Representation Learning with Contrastive Predictive Coding

  • C. Dyer, “Notes on Noise Contrastive Estimation and Negative Sampling,” p. 4.
  • A. Mnih and K. Kavukcuoglu, “Learning word embeddings efficiently with noise-contrastive estimation,” in Advances in Neural Information Processing Systems, 2013, vol. 26. Accessed: Jan. 19, 2022. [Online]. Available:
  • A. van den Oord, Y. Li, and O. Vinyals, “Representation Learning with Contrastive Predictive Coding,” arXiv:1807.03748 [cs, stat], Jan. 2019, Accessed: Jan. 18, 2022. [Online]. Available:


Limitations in supervised learning:

  1. Pre-trained image classfication model => the learnt representation is able to transfer to other classification task, but lack certain infomation like color, counting objects that are essential in, eg: language captioning
  2. Features that are

Despite its importance, unsupervised learning is yet to see a breakthrough similar to supervised learning: modeling high-level representations from raw observations remains elusive.

Further, it is not always clear what the ideal representation is and if it is possible that one can learn such a representation without additional supervision or specialization to a particular data modality.


Noise-Contrastive Estimation (NCE)


Noise Contrastive Estimation (NCE) is an approximation method that is used to work around the huge computational cost of large softmax layer. The basic idea is to convert the prediction problem into classification problem at training stage. It has been proved that these two criterions converges to the same minimal point as long as noise distribution is close enough to real one.

NCE bridges the gap between generative models and discriminative models, rather than simply speedup the softmax layer. With NCE, you can turn almost anything into posterior with less effort (I think).
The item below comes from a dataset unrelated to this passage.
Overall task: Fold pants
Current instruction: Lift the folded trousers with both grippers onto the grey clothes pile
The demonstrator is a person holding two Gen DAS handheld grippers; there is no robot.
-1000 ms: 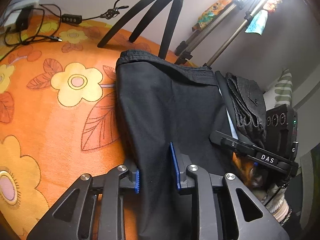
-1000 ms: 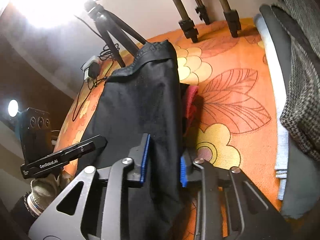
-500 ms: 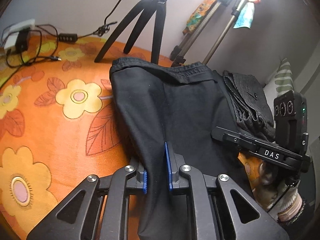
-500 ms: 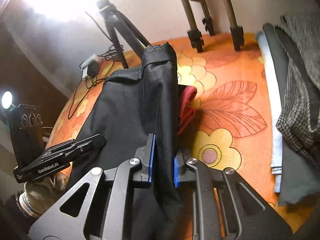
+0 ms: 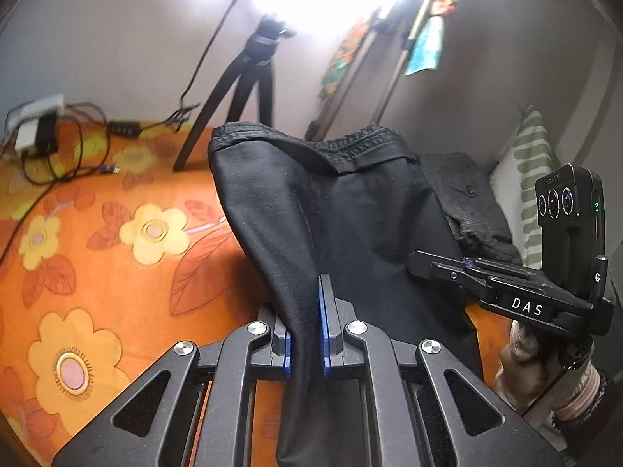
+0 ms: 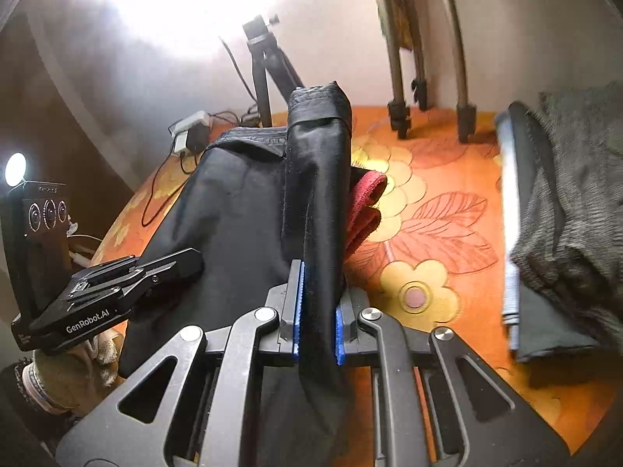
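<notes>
Both grippers have closed and lifted since the earlier frames: the left gripper (image 5: 305, 330) now pinches a fold of the black pants (image 5: 350, 214), its jaws having just been closing on the cloth, and the right gripper (image 6: 317, 311) clamps another fold of the same pants (image 6: 241, 210). Bare orange floral bedspread (image 5: 97, 253) fills the left of the left-wrist view; in the right-wrist view it (image 6: 428, 233) lies open at centre right, bounded by stacked grey clothes (image 6: 564, 202) at the right edge. Tripod legs (image 5: 233, 89) stand at the back. Matte and dark, the pants run lengthwise from the jaws up to the elastic waistband (image 5: 350, 144) at frame centre, tented off the bedspread. A red cloth (image 6: 364, 210) peeks out beside them.
</notes>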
Assuming language model which predicts a word w in a vocabulary V based on some given context c

\begin{equation*} \begin{aligned} p_{\theta}(w \mid c)=\frac{u_{\theta}(w, c)}{\sum_{w^{\prime} \in V} u_{\theta}\left(w^{\prime}, c\right)}=\frac{u_{\theta}(w, c)}{Z_{\theta}( c)} \end{aligned} \end{equation*}

where \(u_\theta(w,c) = \exp s_\theta (w,c)\)

However, when vocabulary V is huge (which generally is), computing Z(c) is too computationally inefficient.


NCE reduces the language model estimation problem to the problem of estimating the parameters of a probabilistic binary classifier that uses the same parameters to distinguish samples from the empirical distribution from samples generated by the noise distribution.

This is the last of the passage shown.